Da oggi, giovedì 13 marzo, in Albania nessuno potrà più usare TikTok. Il social di proprietà dell'azienda cinese ByteDance è stato bannato, reso inaccessibile. Non si tratta di un fulmine a ciel sereno, il provvedimento era telefonato. Nel dicembre scorso il primo ministro albanese Edi Rama aveva annunciato l'intenzione di bloccare l'accesso al social almeno fino a tutto il 2025 dopo l'ultimo caso, drammatico, di cronaca, l'uccisione a coltellate di un 14enne per mano di un compagno di scuola.
Secondo le ricostruzioni, il delitto ha avuto origine proprio dalla piattaforma social dove sarebbero nati i primi dissapori tra i due adolescenti della capitale, Tirana. Comprensibile che a poche ore da un caso di cronaca così crudo e triste la maggior parte della gente chiedesse a gran voce la chiusura del social, meno scontato che si arrivasse per davvero al ban della piattaforma, per quanto temporaneo.
A dicembre il governo albanese disse che il blocco a TikTok sarebbe scattato nelle prime settimane del 2025, e adesso le intenzioni sono diventate fatti. Nei giorni scorsi una nota dell'Akep, l'equivalente del nostro Agcom, chiedeva ai provider di prepararsi alla fase operativa bloccando l'accesso ai server della piattaforma. Entro oggi tutti i fornitori di servizi internet devono necessariamente impedire l'accesso al social media cinese, e anche a oltre 200 domini di cui l'Akep ha fornito un elenco per impedire alla gente di aggirare il blocco e continuare a usare TikTok in barba al divieto.
Per sostenere l'intenzione di bloccare TikTok nel Paese, il premier Rama aveva messo a confronto Douyin, ossia l'alter ego cinese del social, con TikTok, rilevando che "nel TikTok cinese non si vedono teppismo, perversità, violenza, bullismo, criminalità". La discrepanza non è sorprendente, per la stretta - se non strettissima - sorveglianza sui social e in generale su tutta quanta l'informazione praticata a tappeto da Pechino. La piattaforma occidentale è più libera da prescrizioni, e per questo circolano anche contenuti violenti o in generale dannosi.
NON TIRA UNA BELLA ARIA PER IL SOCIAL
Sono decine i Paesi in cui TikTok è sottoposto a restrizioni più o meno severe. Nella maggior parte dei casi governi e autorità temono l'influenza del governo Xi sulle aziende cinesi, TikTok incluso: spaventano la sicurezza dei dati personali, raccolti anche tramite profilazione, e i movimenti dell'algoritmo. Più note sono le difficoltà, almeno a noi, nate negli USA, dove TikTok è stato inaccessibile per qualche ora prima dell'intervento diretto, a poche ore dal suo insediamento alla Casa Bianca, di Donald Trump.
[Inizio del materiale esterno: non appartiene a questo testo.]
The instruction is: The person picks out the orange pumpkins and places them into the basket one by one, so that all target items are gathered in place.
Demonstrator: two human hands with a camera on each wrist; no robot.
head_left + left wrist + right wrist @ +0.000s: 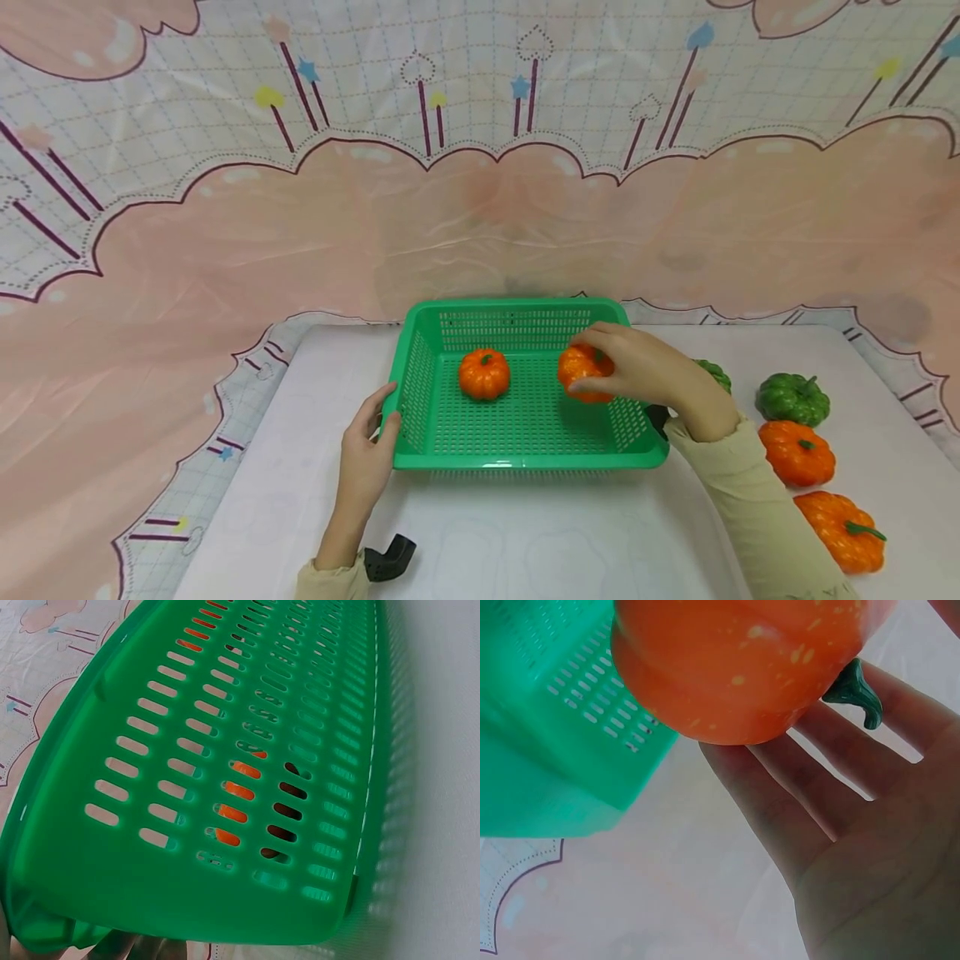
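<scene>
A small orange pumpkin (581,372) with a green stem is held between the thumb and fingers of my right hand (637,367), over the right part of a green plastic basket (528,461). In the right wrist view the pumpkin (735,667) rests against the fingers, stem towards the palm, with the basket (555,780) beside it. My left hand (369,454) grips the basket's left rim near the front corner. Another orange pumpkin (484,374) sits inside, left of centre. Through the slots of the basket wall (187,892), orange shows in the left wrist view.
Right of the basket, a green pumpkin (792,399) and two orange pumpkins (797,453) lie on the white table (525,533). Another green one (714,375) is partly hidden behind my right wrist. A patterned cloth (480,225) hangs behind the table.
</scene>
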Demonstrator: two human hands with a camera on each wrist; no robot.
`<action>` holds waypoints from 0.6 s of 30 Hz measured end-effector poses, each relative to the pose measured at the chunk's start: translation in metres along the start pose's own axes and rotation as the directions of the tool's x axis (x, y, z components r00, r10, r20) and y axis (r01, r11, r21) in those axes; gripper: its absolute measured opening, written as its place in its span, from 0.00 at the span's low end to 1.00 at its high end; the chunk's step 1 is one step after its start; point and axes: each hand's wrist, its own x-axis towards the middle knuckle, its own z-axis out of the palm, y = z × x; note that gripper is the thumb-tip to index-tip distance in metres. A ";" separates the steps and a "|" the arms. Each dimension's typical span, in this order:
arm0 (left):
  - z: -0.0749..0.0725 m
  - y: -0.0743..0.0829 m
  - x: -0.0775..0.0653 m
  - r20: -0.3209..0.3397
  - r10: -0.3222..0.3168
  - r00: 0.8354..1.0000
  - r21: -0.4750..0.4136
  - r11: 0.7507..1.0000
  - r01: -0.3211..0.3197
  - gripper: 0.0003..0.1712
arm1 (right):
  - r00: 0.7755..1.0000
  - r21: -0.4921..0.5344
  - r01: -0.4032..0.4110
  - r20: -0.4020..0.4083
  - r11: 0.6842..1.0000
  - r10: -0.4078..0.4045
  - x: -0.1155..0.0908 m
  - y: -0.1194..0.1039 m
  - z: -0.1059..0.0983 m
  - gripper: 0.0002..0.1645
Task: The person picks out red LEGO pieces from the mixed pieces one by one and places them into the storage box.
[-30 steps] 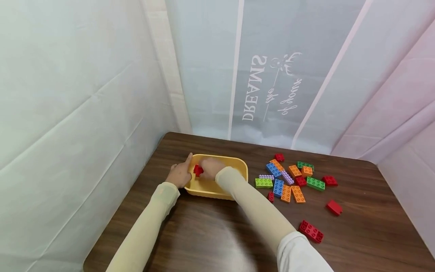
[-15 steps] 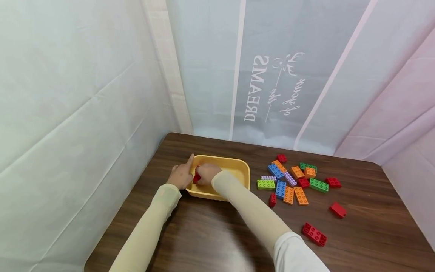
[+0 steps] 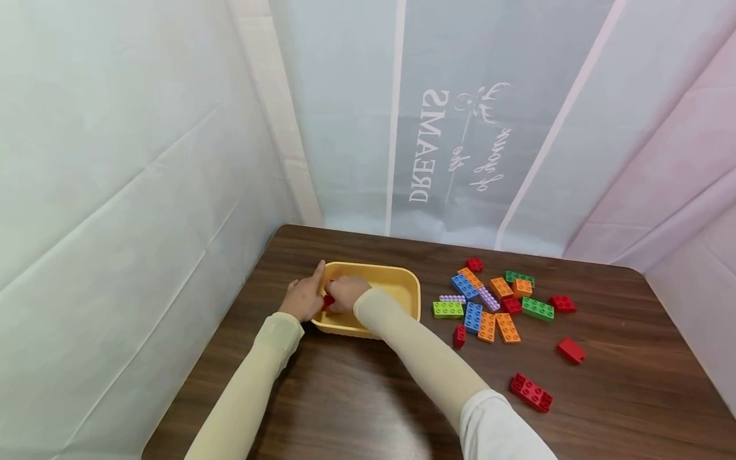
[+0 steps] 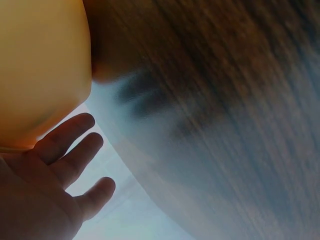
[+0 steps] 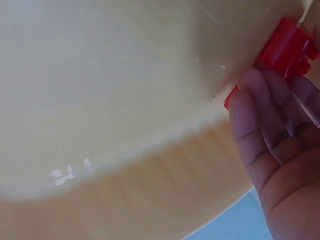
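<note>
A yellow plastic tray (image 3: 397, 297) lies on the table in the head view. My left hand (image 3: 301, 299) is at its left end, one finger straight along the rim. In the left wrist view, that hand's other fingers (image 4: 75, 155) are spread loosely beside the tray's outer wall (image 4: 45, 65). My right hand (image 3: 347, 294) reaches inside the tray and pinches a red toy brick (image 3: 328, 301) near the left end. In the right wrist view, this red brick (image 5: 287, 47) lies beyond the fingertips. A small red piece (image 5: 230, 97) peeks out behind one finger; whether it is separate is hidden.
Right of the tray lie several loose toy bricks: a lime one (image 3: 448, 310), a blue one (image 3: 473, 317), an orange one (image 3: 508, 328) and a green one (image 3: 538, 309). Closer in are red bricks (image 3: 531, 392). Fabric walls enclose the wooden table (image 3: 345, 396).
My right hand has moved slightly left inside the tray and now covers more of the red brick. The left hand stays at the tray's left end. The head view has shifted a little.
</note>
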 end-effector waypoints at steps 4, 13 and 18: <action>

Il tema TikTok negli USA è comunque caldo. Proprio nelle scorse ore il presidente americano ha dichiarato di avere quattro potenziali acquirenti della piattaforma social, senza tuttavia svelare alcun nome. Due, la metà, comunque sono noti: uno è Alexis Ohanian, co-fondatore di Reddit, l'altro è Frank McCourt, ex proprietario del team di baseball Los Angeles Dodgers.
USA a parte, di restrizioni se ne contano parecchie. La Commissione europea ha imposto già a inizio 2023 ai suoi oltre 30mila dipendenti il divieto di usare TikTok sui dispositivi usati per l'esercizio delle proprie funzioni, lo stesso ha fatto Taiwan e misure simili, per chi lavora con la macchina pubblica, sono state adottate da Canada, Lettonia, Danimarca, Belgio e Regno Unito.
Nemmeno in Australia tira una bella aria per i social, anzi. Il parlamento locale ha votato una legge - la prima al mondo - che stabilisce il divieto per tutti i ragazzi di età inferiore a 16 anni di usare i social. Tutti quanti, nessuno escluso. Ostilità anche in Venezuela, dove la Corte Suprema ha inflitto a TikTok una multa da ben 10 milioni di dollari per non aver adottato alcuna contromisura per evitare che alcune sfide spopolassero nel Paese e causassero, secondo le autorità locali, la morte di tre adolescenti per intossicazione da sostanze chimiche.